Selon le Pr Antonius : « La conquête de la Palestine nous permet de jeter un regard différent de celui véhiculé par les grands médias et les élites politiques occidentales…». La présentation de son ouvrage à Beït al-Hikma sera suivie d’une séance débat avec Rachad Antonius, professeur titulaire retraité du département de sociologie de l’Université du Québec à Montréal.
Le livre en bref
« Car le conflit israélo-palestinien n’a pas commencé avec l’attaque du Hamas du 7 octobre. Pour comprendre ce qui s’est passé ce jour-là, et ce qui a suivi, il faut prendre en considération tout ce qui a précédé cette date fatidique », lit-on sur la présentation de ce livre. Rachad Antonius présente la conquête de la Palestine à partir de trois moments structurants : la Déclaration Balfour et le Mandat britannique (1917-1922), la création de l’Etat d’Israël (1947-1949) et les accords d’Oslo (1993-1995). Il aborde ensuite des questions délicates qui ont été exacerbées depuis la guerre de Gaza. L’opposition au projet sioniste est-elle une forme d’antisémitisme ? Quelle est la place de la violence de part et d’autre dans le conflit ? Pourquoi les divers plans de paix ont-ils échoué?
Le droit international peut-il indiquer une voie à suivre pour une solution pacifique et équitable ? Quelle est la responsabilité des pays occidentaux à l’égard de la situation au Proche-Orient ? La conquête de la Palestine nous permet de jeter un regard différent de celui véhiculé par les grands médias et les élites politiques occidentales. Seul un renversement de cette dynamique de conquête permettra d’en arriver à une solution durable et d’éviter des catastrophes encore plus coûteuses, tant pour les Palestiniens que pour les Israéliens. »
Qui est Rachad Antonius ?
Rachad Antonius est Professeur associé au département de sociologie de l’UQAM. Il a été Professeur titulaire de sociologie à l’Université du Québec à Montréal jusqu’à sa retraite en décembre 2020. Il a une formation en sociologie (Ph.D., UQAM) et en mathématiques (M.Sc., Université du Manitoba), peut-on lire sur le site de l’Institut d’études internationales de Montréal (IEIM-UQAM).
Il est également membre associé du CELAT – UQAM, Centre interuniversitaire d’études sur les lettres, les arts et les traditions.
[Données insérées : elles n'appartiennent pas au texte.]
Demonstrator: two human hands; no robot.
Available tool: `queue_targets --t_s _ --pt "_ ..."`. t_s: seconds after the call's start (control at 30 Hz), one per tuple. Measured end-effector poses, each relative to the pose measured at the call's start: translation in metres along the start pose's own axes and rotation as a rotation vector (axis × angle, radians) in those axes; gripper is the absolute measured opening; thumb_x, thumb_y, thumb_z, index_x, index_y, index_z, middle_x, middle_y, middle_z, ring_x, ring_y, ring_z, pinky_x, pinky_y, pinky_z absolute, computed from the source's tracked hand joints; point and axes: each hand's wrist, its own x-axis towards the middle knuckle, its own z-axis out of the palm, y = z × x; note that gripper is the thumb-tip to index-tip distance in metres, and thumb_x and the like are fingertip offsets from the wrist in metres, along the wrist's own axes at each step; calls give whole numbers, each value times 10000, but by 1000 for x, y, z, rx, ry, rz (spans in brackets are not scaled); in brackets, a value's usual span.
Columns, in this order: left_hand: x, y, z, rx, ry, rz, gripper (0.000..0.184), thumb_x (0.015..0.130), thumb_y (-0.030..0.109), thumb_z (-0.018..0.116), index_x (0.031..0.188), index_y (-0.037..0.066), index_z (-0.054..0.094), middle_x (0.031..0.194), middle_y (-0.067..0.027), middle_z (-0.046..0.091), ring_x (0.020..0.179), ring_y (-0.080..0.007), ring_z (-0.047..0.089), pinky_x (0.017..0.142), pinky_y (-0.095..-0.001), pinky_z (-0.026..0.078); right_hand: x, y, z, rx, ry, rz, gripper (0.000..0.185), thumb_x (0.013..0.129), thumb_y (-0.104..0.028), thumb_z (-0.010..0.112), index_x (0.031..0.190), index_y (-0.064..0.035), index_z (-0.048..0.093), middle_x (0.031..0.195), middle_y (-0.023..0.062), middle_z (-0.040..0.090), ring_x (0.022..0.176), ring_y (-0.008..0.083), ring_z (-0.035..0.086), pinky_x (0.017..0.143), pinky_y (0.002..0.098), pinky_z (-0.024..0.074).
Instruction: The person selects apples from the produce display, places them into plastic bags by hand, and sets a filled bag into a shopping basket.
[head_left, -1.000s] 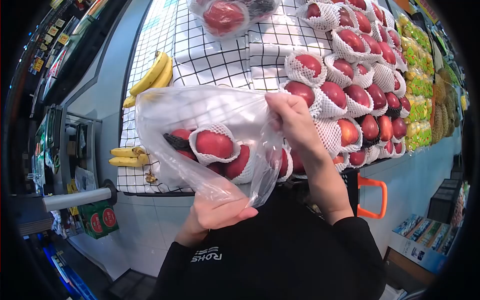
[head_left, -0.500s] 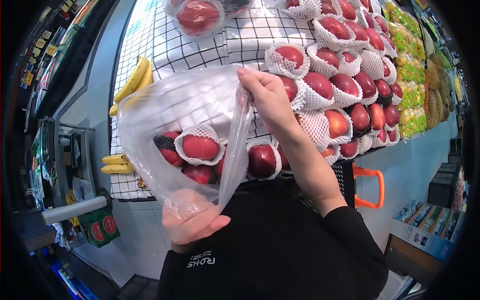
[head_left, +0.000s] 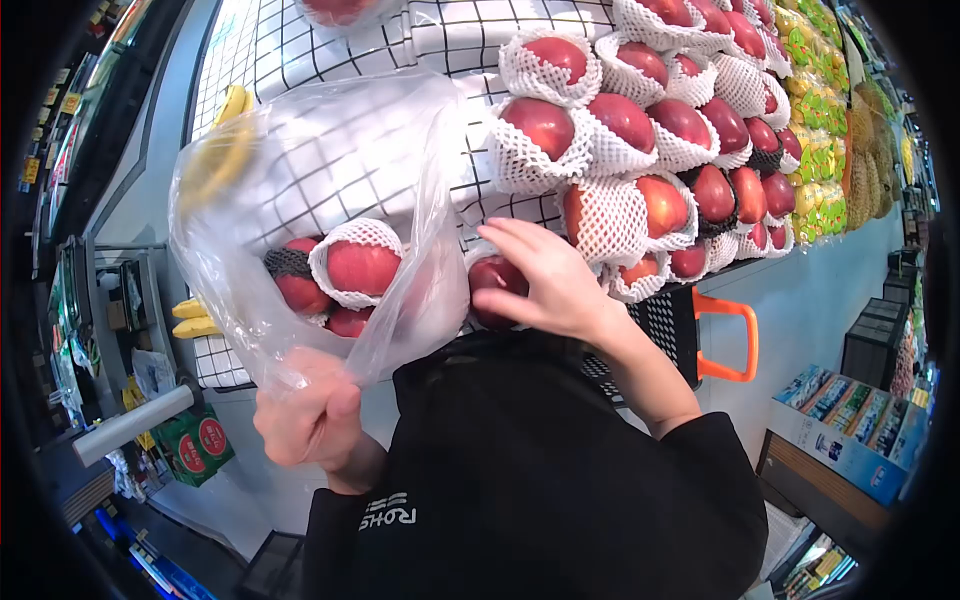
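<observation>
My left hand (head_left: 312, 412) is closed in a fist on the lower edge of a clear plastic bag (head_left: 425, 230), which hangs spread above the checked cloth. Through the film show several red fruits, one in a white foam net (head_left: 363, 265) and one with a black net (head_left: 300, 280); whether they lie inside or behind the bag I cannot tell. Right of the bag, my right hand (head_left: 550, 285) has its fingers apart over a dark red fruit (head_left: 492, 272), the thumb lying across its front. That hand covers part of this fruit.
Rows of red fruit in foam nets (head_left: 622, 122) fill the right of the checked table (head_left: 480, 45). Bananas (head_left: 232, 150) lie at its left edge, yellow packages (head_left: 815, 110) at the far right. Near my right forearm stands a black basket (head_left: 650, 340) with an orange handle (head_left: 752, 340).
My right hand has let go of the bag's upper edge and moved down to the dark red fruit. My left hand, still gripping the bag, has shifted left in view.
</observation>
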Motion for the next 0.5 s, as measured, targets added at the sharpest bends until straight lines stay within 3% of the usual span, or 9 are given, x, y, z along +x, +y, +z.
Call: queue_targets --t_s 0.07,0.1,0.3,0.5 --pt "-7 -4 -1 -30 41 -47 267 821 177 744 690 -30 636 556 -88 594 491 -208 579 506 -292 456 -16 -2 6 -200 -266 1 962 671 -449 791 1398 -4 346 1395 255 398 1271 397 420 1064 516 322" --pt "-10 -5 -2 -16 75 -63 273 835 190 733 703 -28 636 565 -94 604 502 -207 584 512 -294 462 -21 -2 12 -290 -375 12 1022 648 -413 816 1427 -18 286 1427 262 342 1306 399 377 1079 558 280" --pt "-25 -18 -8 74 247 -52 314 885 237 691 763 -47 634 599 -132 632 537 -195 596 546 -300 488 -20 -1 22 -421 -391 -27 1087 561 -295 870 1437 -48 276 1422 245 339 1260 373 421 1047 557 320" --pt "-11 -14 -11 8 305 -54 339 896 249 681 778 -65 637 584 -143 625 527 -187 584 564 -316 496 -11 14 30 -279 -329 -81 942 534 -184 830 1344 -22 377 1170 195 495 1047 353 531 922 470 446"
Il est l’auteur de plusieurs ouvrages sur les méthodes quantitatives appliquées aux sciences humaines.
Ses recherches récentes ont porté sur la définition théorique des notions de minorités et de majorités, sur le conflit israélo-palestinien, sur les rapports à la terre et à l’eau dans l’agriculture libanaise, sur les minorités arabes au Québec et enfin sur certains aspects idéologiques dans l’islam politique.
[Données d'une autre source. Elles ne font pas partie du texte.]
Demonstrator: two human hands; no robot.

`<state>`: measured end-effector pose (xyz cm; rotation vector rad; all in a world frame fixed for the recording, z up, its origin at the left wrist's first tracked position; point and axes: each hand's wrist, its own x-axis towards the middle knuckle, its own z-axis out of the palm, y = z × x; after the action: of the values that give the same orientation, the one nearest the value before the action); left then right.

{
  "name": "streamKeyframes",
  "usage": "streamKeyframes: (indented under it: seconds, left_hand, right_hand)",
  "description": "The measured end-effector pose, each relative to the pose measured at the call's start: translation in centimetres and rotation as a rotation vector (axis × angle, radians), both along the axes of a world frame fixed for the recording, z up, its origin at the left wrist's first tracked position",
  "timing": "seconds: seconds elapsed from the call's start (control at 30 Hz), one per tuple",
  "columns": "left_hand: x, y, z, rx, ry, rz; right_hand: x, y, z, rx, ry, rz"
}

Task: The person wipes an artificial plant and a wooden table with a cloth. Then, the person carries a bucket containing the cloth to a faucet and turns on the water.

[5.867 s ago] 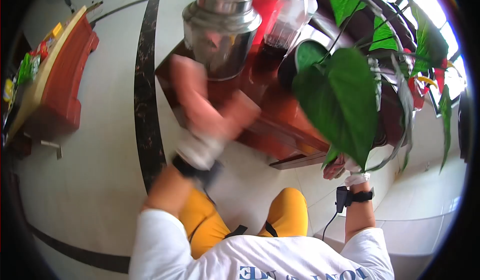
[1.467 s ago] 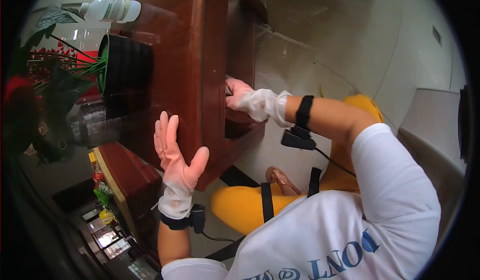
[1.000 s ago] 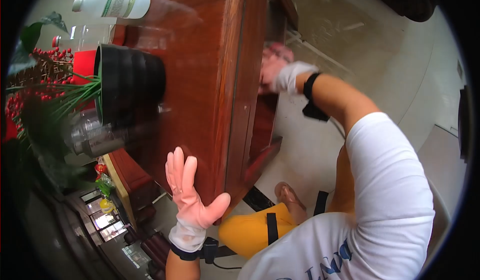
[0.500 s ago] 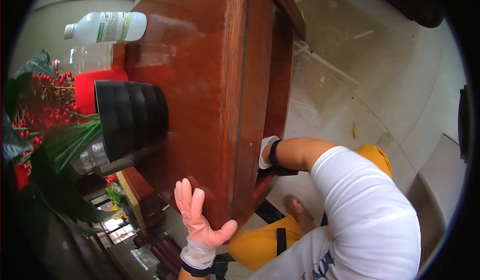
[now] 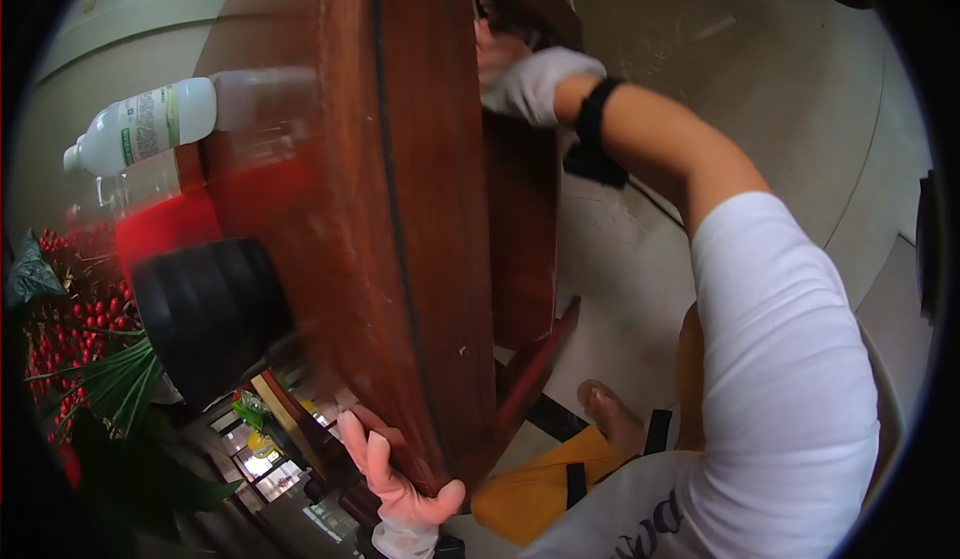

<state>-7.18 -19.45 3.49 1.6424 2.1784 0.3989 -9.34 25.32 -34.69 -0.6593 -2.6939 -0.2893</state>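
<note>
Right hand [image 5: 500,55] blurred, grip cannot tell; cabinet [image 5: 430,209] lies left, long axis near-far; left hand [image 5: 402,494] spread, at near end.

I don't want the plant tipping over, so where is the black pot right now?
The black pot is at left in the head view, on the wooden table, between the red object and the left hand.

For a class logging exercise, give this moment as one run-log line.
left hand: gloved, at table; right hand: blurred, at open compartment, grip unclear; tabletop: black pot, white bottle
</note>
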Motion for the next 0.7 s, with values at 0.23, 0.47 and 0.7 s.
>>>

Des publications antérieures ont porté, sur la représentation des Arabes et des musulmans dans les médias québécois, sur les relations ethniques au Québec, sur le racisme et les discriminations, sur la mesure des inégalités, sur les conflits politiques au Proche-Orient, sur les sociétés arabes contemporaines et en particulier sur les révoltes arabes, sur les rapports État/société civile dans le monde arabe et sur la société rurale égyptienne.
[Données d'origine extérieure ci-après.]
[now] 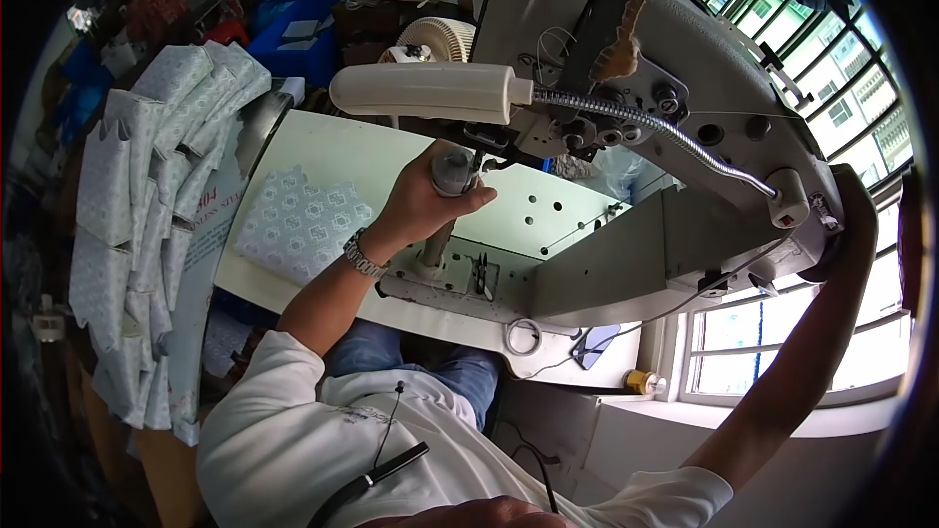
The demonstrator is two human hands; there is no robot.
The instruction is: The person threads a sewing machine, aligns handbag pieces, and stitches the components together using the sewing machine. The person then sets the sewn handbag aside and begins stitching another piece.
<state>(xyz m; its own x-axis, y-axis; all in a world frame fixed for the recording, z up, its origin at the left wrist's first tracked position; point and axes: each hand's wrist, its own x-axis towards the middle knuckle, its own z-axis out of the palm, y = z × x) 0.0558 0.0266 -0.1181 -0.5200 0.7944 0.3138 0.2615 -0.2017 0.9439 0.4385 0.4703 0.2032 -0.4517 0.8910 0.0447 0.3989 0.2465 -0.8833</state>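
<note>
My left hand, with a metal watch on its wrist, is closed around a small clear, rounded container. It is right by the needle area of a grey sewing machine, above the machine's post. What the container holds I cannot make out. My right hand reaches to the right end of the machine head, by the handwheel side; its fingers are mostly hidden. A pale patterned piece of material lies flat on the table, left of my left forearm.
Patterned folded pieces are heaped at the left. A white lamp on a flexible metal neck crosses over the work. A phone and a ring-shaped object lie near the front edge. A blue bin stands behind, barred windows at right.
</note>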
Il a travaillé avec des ONG de développement dans le monde arabe et a été consultant pour l’ONU, l’UNICEF, et d’autres agences internationales ou canadiennes. Il a souvent été invité à commenter l’actualité locale ou internationale dans les médias écrits ou électroniques, et il est actif comme personne-ressource dans les milieux de la solidarité.